── Information supplied

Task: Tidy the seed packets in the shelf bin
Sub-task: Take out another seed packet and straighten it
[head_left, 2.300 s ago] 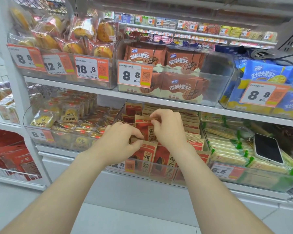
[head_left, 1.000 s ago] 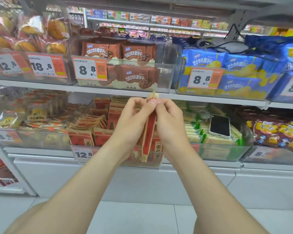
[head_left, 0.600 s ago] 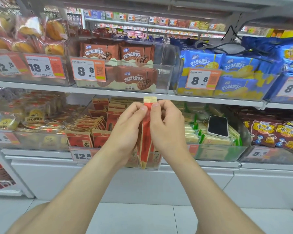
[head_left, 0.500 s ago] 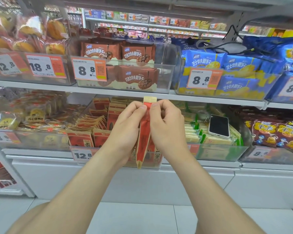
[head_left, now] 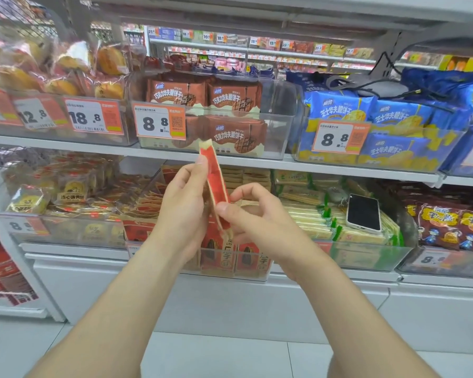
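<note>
Now the seed packet (head_left: 215,181) no longer hangs straight down from two pinches at its top edge. Half a second ago both hands held it there; since then the right hand (head_left: 260,222) has gone down to the lower end, so the packet stands edge-on and leans, its top toward 11 o'clock. I judge that it is being turned or straightened before it returns to the row, so the tidying is in the middle, not finished. The left hand (head_left: 183,211) grips the upper half, with one fingertip high on the red face. The right thumb and forefinger pinch the lower end, and the other fingers are loosely bent. The packet is in the air; the shelf bin (head_left: 254,271) with the other packets (head_left: 221,257) is just under it, at 6 o'clock. A phone (head_left: 363,212) lies in the neighbour bin at 3 o'clock.
</note>
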### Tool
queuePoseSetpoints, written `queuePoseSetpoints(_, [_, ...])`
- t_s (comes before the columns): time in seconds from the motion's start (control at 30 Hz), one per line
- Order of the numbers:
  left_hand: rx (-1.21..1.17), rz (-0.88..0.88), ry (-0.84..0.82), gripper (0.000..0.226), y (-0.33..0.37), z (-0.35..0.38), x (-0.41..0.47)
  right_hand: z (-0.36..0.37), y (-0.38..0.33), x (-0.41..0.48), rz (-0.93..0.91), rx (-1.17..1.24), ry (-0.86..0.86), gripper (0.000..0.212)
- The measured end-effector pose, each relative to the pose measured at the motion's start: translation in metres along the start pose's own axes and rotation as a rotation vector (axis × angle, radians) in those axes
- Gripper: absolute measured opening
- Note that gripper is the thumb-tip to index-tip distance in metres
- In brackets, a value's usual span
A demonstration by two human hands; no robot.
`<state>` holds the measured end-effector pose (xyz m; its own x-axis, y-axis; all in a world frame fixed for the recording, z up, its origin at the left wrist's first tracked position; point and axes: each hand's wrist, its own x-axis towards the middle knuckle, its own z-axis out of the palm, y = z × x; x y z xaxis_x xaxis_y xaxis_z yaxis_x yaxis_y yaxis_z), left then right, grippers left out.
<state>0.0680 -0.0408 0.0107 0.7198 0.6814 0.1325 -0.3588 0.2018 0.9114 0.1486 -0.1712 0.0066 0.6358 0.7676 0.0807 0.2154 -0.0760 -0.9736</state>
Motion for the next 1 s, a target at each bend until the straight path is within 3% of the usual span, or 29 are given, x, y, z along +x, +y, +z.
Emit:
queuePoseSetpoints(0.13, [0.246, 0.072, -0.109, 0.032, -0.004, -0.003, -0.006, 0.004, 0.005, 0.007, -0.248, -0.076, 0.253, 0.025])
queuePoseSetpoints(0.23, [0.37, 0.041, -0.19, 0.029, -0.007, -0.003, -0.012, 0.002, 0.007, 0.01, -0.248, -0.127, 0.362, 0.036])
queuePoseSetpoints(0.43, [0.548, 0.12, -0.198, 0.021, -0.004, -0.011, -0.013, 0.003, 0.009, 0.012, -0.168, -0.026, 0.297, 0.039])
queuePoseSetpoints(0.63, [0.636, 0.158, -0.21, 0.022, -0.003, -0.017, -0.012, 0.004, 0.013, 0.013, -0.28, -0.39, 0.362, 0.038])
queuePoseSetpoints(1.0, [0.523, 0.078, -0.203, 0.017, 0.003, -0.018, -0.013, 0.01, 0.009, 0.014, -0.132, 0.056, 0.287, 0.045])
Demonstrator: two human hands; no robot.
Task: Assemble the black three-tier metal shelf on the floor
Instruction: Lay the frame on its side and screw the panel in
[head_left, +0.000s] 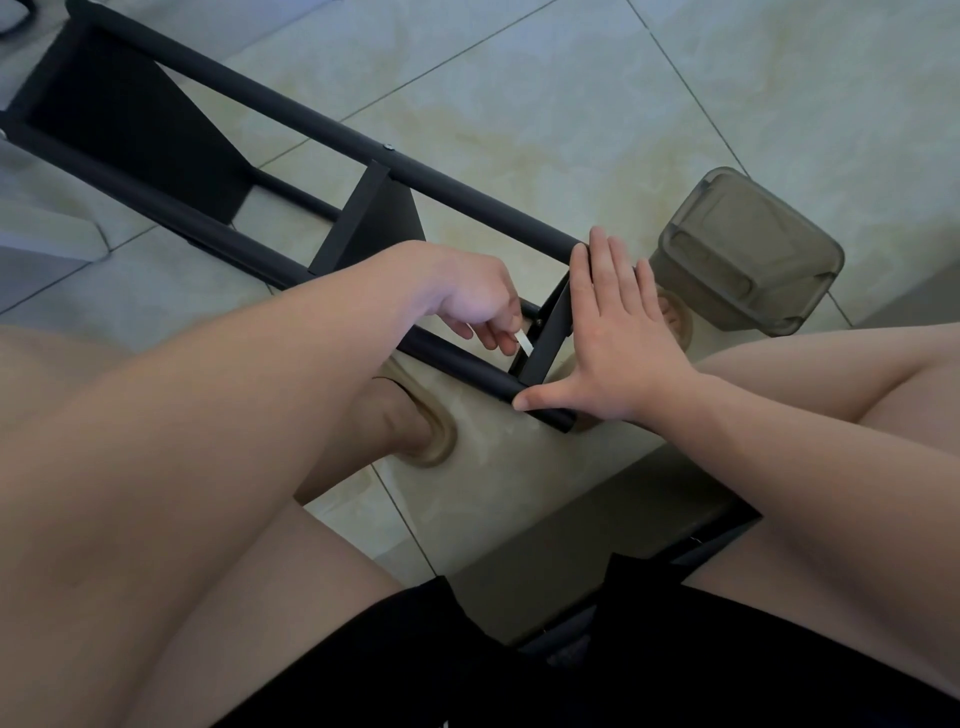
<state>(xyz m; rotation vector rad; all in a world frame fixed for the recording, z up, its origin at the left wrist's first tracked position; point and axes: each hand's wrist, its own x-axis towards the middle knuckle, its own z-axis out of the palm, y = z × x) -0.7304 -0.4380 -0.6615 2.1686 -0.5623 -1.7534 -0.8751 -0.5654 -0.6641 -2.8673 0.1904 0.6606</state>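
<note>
1. the black metal shelf (322, 122) lies on its side on the tiled floor (519, 104), running from the upper left of the frame down to the centre, between the seated person's knees.
2. the left hand (467, 306) has its fingers curled and pinches a small pale tool (524, 340) just beside the end panel (550, 332). what kind of tool it is, and whether its tip sits in a fastener, i cannot tell.
3. the right hand (618, 338) is flat, with straight fingers pressed against the outer face of the end panel. its thumb is spread and touches the end of the lower tube (457, 361). it grips nothing.
4. handling, as a judgement:
   - the frame looks stiff and fairly light, thin tubes and sheet panels, so it should slide easily on glossy tile.
   - the painted tubes look smooth and may slip in a loose grip.
   - a loose joint could rack or let a panel shift.
   - the best holds are around the tubes close to a panel joint, or a flat palm bracing the panel as now.
   - panel edges may be sharp.
5. the floor is pale, marbled, glossy tile with dark grout lines, hard and level.
6. a smoky translucent container (748, 254) stands right of the shelf end, near it, and a sandal (434, 441) shows below the lower tube.
</note>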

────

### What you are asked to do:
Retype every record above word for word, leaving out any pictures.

### Response to this exercise:
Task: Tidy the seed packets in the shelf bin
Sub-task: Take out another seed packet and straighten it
[head_left, 2.300 s ago] 
[head_left, 1.000 s ago] 
[head_left, 0.600 s ago] 
[head_left, 0.500 s ago] 
[head_left, now] 
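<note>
Now the seed packet (head_left: 215,181) no longer hangs straight down from two pinches at its top edge. Half a second ago both hands held it there; since then the right hand (head_left: 260,222) has gone down to the lower end, so the packet stands edge-on and leans, its top toward 11 o'clock. I judge that it is being turned or straightened before it returns to the row, so the tidying is in the middle, not finished. The left hand (head_left: 183,211) grips the upper half, with one fingertip high on the red face. The right thumb and forefinger pinch the lower end, and the other fingers are loosely bent. The packet is in the air; the shelf bin (head_left: 254,271) with the other packets (head_left: 221,257) is just under it, at 6 o'clock. A phone (head_left: 363,212) lies in the neighbour bin at 3 o'clock.
</note>
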### Tool
queuePoseSetpoints, written `queuePoseSetpoints(_, [_, ...])`
- t_s (comes before the columns): time in seconds from the motion's start (control at 30 Hz), one per line
- Order of the numbers:
  left_hand: rx (-1.21..1.17), rz (-0.88..0.88), ry (-0.84..0.82), gripper (0.000..0.226), y (-0.33..0.37), z (-0.35..0.38), x (-0.41..0.47)
  right_hand: z (-0.36..0.37), y (-0.38..0.33), x (-0.41..0.48), rz (-0.93..0.91), rx (-1.17..1.24), ry (-0.86..0.86), gripper (0.000..0.212)
- The measured end-effector pose, each relative to the pose measured at the motion's start: translation in metres along the start pose's own axes and rotation as a rotation vector (axis × angle, radians) in those axes
- Gripper: absolute measured opening
- Note that gripper is the thumb-tip to index-tip distance in metres
- In brackets, a value's usual span
A demonstration by two human hands; no robot.
`<state>` holds the measured end-effector pose (xyz m; its own x-axis, y-axis; all in a world frame fixed for the recording, z up, its origin at the left wrist's first tracked position; point and axes: each hand's wrist, its own x-axis towards the middle knuckle, its own z-axis out of the palm, y = z × x; x y z xaxis_x xaxis_y xaxis_z yaxis_x yaxis_y yaxis_z), left then right, grippers left out.
<state>0.0680 -0.0408 0.0107 0.7198 0.6814 0.1325 -0.3588 0.2018 0.9114 0.1486 -0.1712 0.0066 0.6358 0.7676 0.0807 0.2154 -0.0760 -0.9736</state>
Motion for the next 1 s, a target at each bend until the straight path is within 3% of the usual span, or 29 are given, x, y, z along +x, +y, +z.
Emit:
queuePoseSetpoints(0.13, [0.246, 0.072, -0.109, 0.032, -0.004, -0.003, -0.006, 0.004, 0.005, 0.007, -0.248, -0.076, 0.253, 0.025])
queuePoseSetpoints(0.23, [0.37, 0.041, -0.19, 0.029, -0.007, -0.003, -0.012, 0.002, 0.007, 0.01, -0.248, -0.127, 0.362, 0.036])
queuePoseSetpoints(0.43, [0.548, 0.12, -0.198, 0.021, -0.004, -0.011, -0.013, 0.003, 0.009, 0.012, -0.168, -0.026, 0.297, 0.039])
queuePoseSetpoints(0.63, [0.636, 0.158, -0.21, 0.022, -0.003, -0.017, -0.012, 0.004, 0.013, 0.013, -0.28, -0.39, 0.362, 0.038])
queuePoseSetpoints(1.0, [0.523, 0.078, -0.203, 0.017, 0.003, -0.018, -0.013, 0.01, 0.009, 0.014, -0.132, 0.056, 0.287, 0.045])
Demonstrator: two human hands; no robot.
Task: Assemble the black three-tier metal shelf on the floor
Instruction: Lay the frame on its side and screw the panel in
[head_left, +0.000s] 
<state>(xyz m; rotation vector rad; all in a world frame fixed for the recording, z up, its origin at the left wrist's first tracked position; point and axes: each hand's wrist, its own x-axis towards the middle knuckle, its own z-axis out of the palm, y = z × x) -0.7304 -0.4380 -0.6615 2.1686 -0.5623 -1.7534 -0.8751 -0.5654 -0.6641 -2.8673 0.1904 0.6606</state>
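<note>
1. the black metal shelf (322, 122) lies on its side on the tiled floor (519, 104), running from the upper left of the frame down to the centre, between the seated person's knees.
2. the left hand (467, 306) has its fingers curled and pinches a small pale tool (524, 340) just beside the end panel (550, 332). what kind of tool it is, and whether its tip sits in a fastener, i cannot tell.
3. the right hand (618, 338) is flat, with straight fingers pressed against the outer face of the end panel. its thumb is spread and touches the end of the lower tube (457, 361). it grips nothing.
4. handling, as a judgement:
   - the frame looks stiff and fairly light, thin tubes and sheet panels, so it should slide easily on glossy tile.
   - the painted tubes look smooth and may slip in a loose grip.
   - a loose joint could rack or let a panel shift.
   - the best holds are around the tubes close to a panel joint, or a flat palm bracing the panel as now.
   - panel edges may be sharp.
5. the floor is pale, marbled, glossy tile with dark grout lines, hard and level.
6. a smoky translucent container (748, 254) stands right of the shelf end, near it, and a sandal (434, 441) shows below the lower tube.
</note>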

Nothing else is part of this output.